**To do**
Could you please count how many lines in the data below hold the string "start"? Reply with only the number.

Data items:
++++++
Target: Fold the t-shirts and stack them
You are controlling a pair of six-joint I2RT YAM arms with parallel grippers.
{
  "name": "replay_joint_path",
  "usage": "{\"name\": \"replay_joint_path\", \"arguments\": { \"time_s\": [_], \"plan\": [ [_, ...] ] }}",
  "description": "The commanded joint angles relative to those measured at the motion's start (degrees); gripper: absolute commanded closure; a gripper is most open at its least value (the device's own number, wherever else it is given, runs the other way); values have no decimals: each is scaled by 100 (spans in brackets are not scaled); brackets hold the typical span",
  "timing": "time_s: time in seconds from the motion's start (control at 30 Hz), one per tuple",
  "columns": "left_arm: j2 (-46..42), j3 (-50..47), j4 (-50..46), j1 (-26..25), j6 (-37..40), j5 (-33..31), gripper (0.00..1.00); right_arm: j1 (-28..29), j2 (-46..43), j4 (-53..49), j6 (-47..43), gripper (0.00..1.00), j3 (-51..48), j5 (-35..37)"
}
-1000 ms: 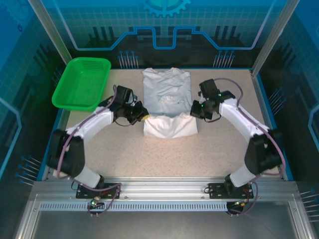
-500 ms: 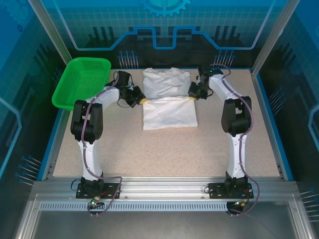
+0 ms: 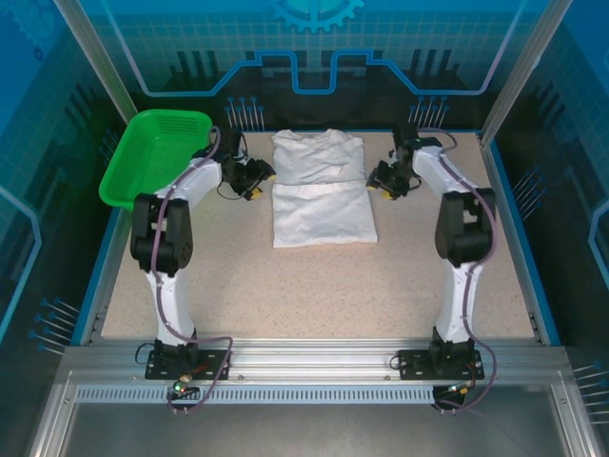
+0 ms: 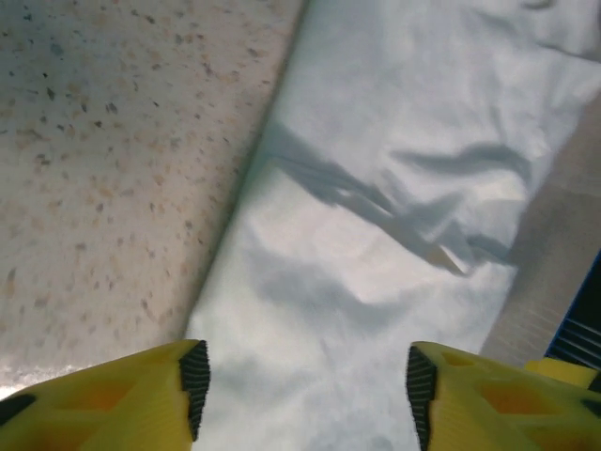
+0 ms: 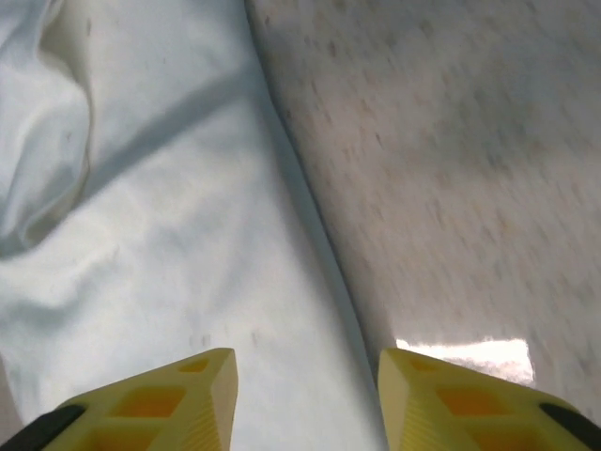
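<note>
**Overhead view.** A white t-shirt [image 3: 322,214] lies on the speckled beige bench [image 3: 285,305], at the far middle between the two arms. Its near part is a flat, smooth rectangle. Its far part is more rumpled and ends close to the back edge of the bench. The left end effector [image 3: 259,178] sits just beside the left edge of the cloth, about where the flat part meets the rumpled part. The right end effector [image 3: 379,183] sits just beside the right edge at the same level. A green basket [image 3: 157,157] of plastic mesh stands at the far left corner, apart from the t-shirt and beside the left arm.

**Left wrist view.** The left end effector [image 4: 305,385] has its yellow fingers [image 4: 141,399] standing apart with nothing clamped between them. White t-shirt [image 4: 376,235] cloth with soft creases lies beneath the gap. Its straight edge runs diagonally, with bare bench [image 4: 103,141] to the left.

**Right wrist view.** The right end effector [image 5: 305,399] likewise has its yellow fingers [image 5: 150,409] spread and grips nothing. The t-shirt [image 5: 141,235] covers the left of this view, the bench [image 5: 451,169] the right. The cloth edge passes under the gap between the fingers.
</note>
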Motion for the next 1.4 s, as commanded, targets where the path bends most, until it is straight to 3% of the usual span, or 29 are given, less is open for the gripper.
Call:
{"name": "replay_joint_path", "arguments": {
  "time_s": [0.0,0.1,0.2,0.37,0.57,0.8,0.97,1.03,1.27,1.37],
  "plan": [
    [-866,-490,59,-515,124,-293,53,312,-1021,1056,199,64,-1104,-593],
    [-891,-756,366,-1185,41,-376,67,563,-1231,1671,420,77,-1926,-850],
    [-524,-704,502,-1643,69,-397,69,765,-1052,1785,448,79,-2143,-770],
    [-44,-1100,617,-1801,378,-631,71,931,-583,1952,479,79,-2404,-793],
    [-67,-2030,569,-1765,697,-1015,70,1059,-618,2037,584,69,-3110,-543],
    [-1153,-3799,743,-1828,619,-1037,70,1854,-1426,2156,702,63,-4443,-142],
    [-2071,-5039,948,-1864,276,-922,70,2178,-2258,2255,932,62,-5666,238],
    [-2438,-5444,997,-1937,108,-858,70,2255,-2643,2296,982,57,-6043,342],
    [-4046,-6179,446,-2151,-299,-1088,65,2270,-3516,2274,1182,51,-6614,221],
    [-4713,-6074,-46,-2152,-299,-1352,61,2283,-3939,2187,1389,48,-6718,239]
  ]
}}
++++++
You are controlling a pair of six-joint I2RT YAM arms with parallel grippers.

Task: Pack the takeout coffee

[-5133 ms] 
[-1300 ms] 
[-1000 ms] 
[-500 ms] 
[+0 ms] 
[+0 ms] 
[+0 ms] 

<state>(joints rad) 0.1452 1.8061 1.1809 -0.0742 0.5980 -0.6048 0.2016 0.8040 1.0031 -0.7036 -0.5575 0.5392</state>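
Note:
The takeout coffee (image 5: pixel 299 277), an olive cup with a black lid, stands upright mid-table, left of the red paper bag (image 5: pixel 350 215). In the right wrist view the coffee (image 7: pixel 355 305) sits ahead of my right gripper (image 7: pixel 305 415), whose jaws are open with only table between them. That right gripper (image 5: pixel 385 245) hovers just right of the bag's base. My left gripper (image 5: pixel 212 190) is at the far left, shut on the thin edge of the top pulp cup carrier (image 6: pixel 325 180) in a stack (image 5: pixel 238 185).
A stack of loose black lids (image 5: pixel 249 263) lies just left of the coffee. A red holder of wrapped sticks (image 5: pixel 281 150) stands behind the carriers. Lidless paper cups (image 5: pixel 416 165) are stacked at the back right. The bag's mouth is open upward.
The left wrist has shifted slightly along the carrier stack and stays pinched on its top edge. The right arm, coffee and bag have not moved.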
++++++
**Finished exercise**
2